Accumulated Decoupled Learning: Mitigating Gradient Staleness in Inter-Layer Model Parallelization
This work provides an incremental improvement for researchers and practitioners using decoupled learning by mitigating gradient staleness, a known performance bottleneck.
This paper addresses gradient staleness in decoupled learning, a model parallelism technique, by proposing Accumulated Decoupled Learning (ADL). ADL integrates gradient accumulation to reduce staleness, achieving faster training and outperforming several state-of-the-art methods on CIFAR-10 and ImageNet classification tasks.
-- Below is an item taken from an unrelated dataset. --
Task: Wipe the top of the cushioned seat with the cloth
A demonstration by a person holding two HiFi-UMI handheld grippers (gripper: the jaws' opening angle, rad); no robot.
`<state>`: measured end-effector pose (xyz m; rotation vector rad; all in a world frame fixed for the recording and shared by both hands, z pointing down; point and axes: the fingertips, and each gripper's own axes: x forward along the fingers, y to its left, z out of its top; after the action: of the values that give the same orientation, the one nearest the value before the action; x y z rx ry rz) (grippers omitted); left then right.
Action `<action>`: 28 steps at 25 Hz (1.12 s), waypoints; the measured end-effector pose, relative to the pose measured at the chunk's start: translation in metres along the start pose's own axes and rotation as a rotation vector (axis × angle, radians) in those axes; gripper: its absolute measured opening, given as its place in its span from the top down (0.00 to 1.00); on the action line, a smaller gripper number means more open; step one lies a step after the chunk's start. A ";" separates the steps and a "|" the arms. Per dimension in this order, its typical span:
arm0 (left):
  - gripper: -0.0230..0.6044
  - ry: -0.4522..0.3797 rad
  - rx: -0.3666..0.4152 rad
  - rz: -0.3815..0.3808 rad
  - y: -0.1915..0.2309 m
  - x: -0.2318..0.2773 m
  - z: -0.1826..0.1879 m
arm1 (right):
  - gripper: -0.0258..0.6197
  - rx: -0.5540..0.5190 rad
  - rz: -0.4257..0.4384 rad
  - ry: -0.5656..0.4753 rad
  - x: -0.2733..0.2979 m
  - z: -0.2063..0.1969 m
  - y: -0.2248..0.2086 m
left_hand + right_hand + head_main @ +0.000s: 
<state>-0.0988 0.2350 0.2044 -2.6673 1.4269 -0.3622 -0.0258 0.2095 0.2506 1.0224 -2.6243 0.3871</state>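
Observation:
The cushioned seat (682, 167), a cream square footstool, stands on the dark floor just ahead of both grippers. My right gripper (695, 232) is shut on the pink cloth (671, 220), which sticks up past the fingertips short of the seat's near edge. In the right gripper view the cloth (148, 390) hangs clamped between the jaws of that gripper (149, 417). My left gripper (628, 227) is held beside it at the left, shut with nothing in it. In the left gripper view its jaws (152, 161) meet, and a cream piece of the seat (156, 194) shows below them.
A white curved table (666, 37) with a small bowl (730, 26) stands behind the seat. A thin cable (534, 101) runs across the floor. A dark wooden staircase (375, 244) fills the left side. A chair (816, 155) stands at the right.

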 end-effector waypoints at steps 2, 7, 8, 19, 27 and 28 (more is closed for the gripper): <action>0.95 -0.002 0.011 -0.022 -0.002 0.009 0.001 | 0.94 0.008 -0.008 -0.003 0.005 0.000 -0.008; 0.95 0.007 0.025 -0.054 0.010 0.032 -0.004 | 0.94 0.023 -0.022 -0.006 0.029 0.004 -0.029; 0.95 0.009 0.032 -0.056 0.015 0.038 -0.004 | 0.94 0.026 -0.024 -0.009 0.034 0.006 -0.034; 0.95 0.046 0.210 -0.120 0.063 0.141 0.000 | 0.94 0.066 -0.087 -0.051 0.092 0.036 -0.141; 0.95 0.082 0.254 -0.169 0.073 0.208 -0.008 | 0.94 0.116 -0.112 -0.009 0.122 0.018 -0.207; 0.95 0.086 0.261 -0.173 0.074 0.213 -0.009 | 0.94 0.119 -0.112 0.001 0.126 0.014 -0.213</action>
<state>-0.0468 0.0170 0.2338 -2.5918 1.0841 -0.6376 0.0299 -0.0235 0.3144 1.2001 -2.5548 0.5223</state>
Decoupled learning is a branch of model parallelism which parallelizes the training of a network by splitting it depth-wise into multiple modules. Techniques from decoupled learning usually lead to stale gradient effect because of their asynchronous implementation, thereby causing performance degradation. In this paper, we propose an accumulated decoupled learning (ADL) which incorporates the gradient accumulation technique to mitigate the stale gradient effect. We give both theoretical and empirical evidences regarding how the gradient staleness can be reduced. We prove that the proposed method can converge to critical points, i.e., the gradients converge to 0, in spite of its asynchronous nature. Empirical validation is provided by training deep convolutional neural networks to perform classification tasks on CIFAR-10 and ImageNet datasets. The ADL is shown to outperform several state-of-the-arts in the classification tasks, and is the fastest among the compared methods.